PROBLEM STATEMENT: Repeat all of the data below word for word, keeping no images.

#### EXERCISE DATA ####

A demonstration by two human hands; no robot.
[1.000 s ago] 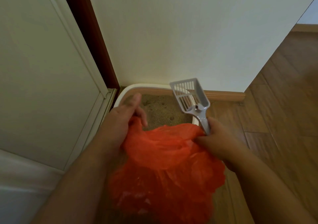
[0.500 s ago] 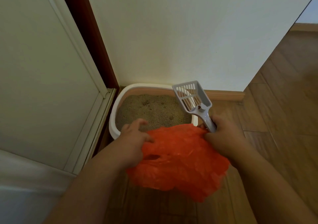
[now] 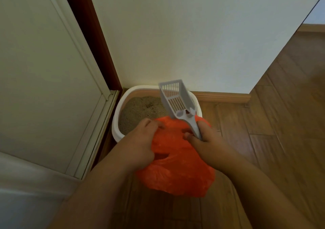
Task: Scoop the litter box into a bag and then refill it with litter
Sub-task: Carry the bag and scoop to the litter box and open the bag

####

FINAL ANSWER:
A demonstration by two human hands; no robot.
[1.000 s ago] 
[0.500 s ago] 
[now] 
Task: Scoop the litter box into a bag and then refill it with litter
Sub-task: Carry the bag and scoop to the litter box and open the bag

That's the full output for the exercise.